Process Livelihood Sensitivity

  1. Load in LHZ csv into R
  2. Join LHZ sensitivity data into R code
  3. Create livelihood sensitivity score data based on breakdown provided in the report (Table 2)

Process Physical Exposure

  1. Load in UNEP rasterSet CRS for drought
  2. Set CRS for flood
  3. Clean and reproject rasters
  4. Create a bounding box at extent of Malawi, Add geometry info and precision (st_as_sfc)
  5. RASTERIZE the adaptive capacity data with pixel data corresponding to capacity_2010 field
  6. RASTERIZE the livelihood sensitivity score with pixel data corresponding to capacity_2010 field
  7. SUM RASTERS: Combine adaptive capacity and livelihood sensitivity rasters
  8. For Drought: use bilinear to average continuous population exposure values
  9. For Flood: use nearest neighbor to preserve integer values
  10. RASTER CALCULATOR: a) Create a mask; b) Reclassify the flood layer (quintiles, currently binary); c) Reclassify the drought values (quantile [from 0 - 1 in intervals of 0.2 =5]); d) Add component rasters for final weighted score of drought + flood; e) Combine with adaptive capacity and livelihood zone data
  11. CLIP the traditional authorities with the LHZs to cut out the lake
  12. AGGREGATE: Create final vulnerability layer using environmental vulnerability score and ta_capacity

We then georeferenced maps from the original study using QGIS in order to compare the results generated by our R script to those found in Malcomb et al. (2014). We ran a Spearman’s Rho correlation test between the two maps of Figures 4 & 5 from the original study to determine the differences in results.

Reproduction Results

The reproduction appears to support Malcomb et al.’s (2014) findings for adaptive capacity at the Traditional Authorities level (Figure 4 in the original study). A difference maps (fig. 2) highlights the general agreement between our adaptive capacity map (fig. 1) and the georeferenced/digitized map of adaptive capacity in 2010 from Malcomb et al. (2014), where most traditional authorities matched with or were within one class break of the original value. A confusion matrix comparing the two maps (table 3) yielded a Spearman’s rho value of 0.786, indicating a relatively strong correlation between the original study and the reproduction.

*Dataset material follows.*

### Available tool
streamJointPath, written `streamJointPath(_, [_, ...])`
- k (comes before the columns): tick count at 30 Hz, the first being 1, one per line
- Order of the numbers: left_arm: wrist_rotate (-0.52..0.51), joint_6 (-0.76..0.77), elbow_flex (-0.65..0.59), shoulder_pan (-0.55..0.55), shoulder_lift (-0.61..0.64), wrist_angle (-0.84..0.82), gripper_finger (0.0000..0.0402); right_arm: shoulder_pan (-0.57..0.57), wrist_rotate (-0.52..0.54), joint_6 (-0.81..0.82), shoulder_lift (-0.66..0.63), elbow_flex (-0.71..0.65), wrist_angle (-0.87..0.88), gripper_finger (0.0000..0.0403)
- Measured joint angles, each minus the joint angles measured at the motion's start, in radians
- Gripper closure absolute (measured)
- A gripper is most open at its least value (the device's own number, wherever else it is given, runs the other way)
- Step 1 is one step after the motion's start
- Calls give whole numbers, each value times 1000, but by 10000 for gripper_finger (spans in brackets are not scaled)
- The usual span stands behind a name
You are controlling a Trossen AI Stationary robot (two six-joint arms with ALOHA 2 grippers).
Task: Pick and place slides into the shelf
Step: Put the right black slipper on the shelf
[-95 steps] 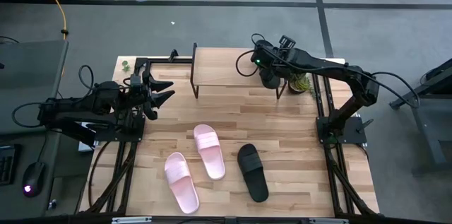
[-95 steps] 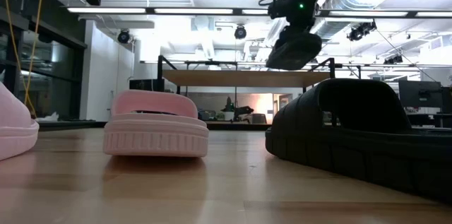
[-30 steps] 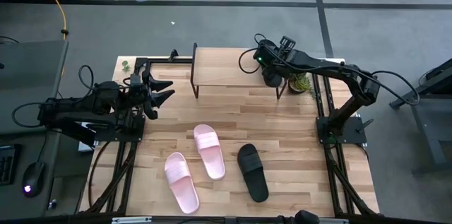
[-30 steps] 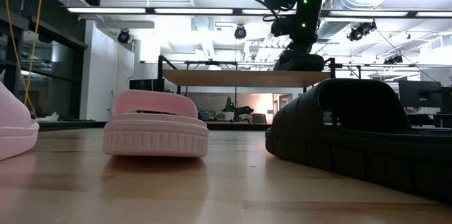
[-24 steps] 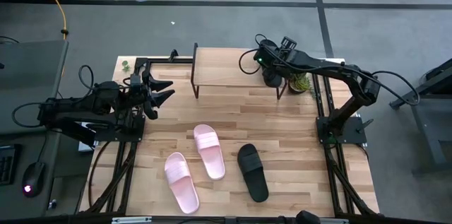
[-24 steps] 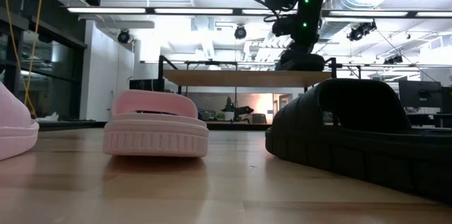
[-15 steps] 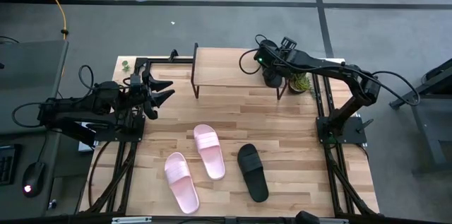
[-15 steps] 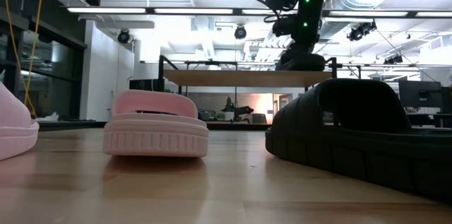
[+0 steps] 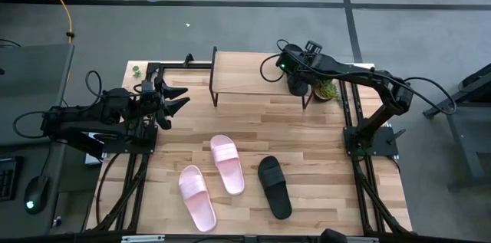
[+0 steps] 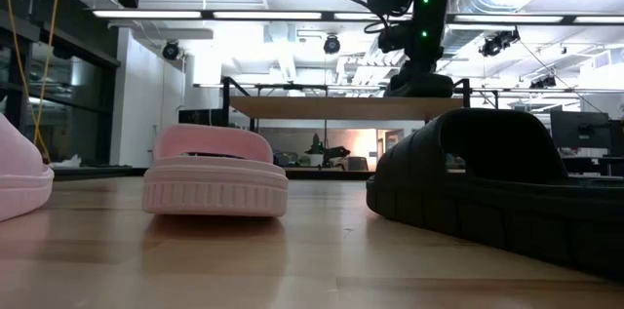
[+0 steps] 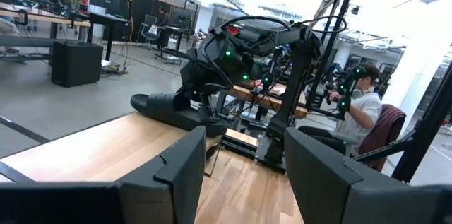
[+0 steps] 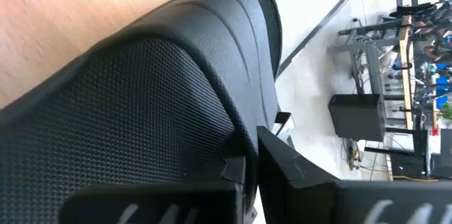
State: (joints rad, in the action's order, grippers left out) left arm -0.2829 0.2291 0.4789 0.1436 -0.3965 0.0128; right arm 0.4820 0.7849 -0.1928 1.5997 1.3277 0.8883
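The shelf (image 9: 245, 70) stands at the table's far edge, a light wood board on thin black legs (image 10: 322, 106). One black slide (image 11: 169, 107) lies flat on the right end of its top board, under my right gripper (image 9: 295, 82), which is shut on it. The second black slide (image 9: 275, 187) and both pink slides (image 9: 228, 164) (image 9: 198, 197) rest sole-down on the table's near half. My left gripper (image 9: 178, 97) waits open at the left edge, clear of everything. My right gripper comes at the black slide from above, pointing down, and pinches it at a rim (image 12: 240, 146) beside its textured surface (image 12: 141, 97). Which part of the slide that rim belongs to is hidden by the gripper. The slide's sole rests on the shelf's top board (image 11: 106, 146).
A small green plant (image 9: 326, 90) sits just right of the shelf's right leg, under my right arm. Bare tabletop (image 9: 253, 120) lies between the shelf and the slides. A person (image 11: 353, 104) sits beyond the table's right side.
My right gripper, still shut on the black slide, has edged toward the table's right. The shelf has slid a little the same way with the slide on it. The slides on the table have stayed put.
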Motion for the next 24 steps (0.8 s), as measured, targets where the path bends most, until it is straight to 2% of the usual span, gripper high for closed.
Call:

Inversely, our results failed to effectively reproduce Malcomb et al.’s (2014) assessment of climate vulnerability in Malawi. The reproduction (fig 3.) appears to have yielded general disagreement with georeferenced/digitized map of climate vulnerability from Malcomb et al. (2014), as seen in the produced difference map (fig. 4). A confusion matrix comparing the two maps yielded a Spearman’s rho value of 0.202, indicating a low degree of correlation between the original study and the reproduction. This disagreement is further visualized in the scatterplot of vulnerability scores from the reproduction vs the original study (fig 5.), where a linear arrangement of the points would indicate a strong correlation. However, in this case, the reproduction appears to have consistently yielded lower vulnerability scores, causing a skew in the distribution of points.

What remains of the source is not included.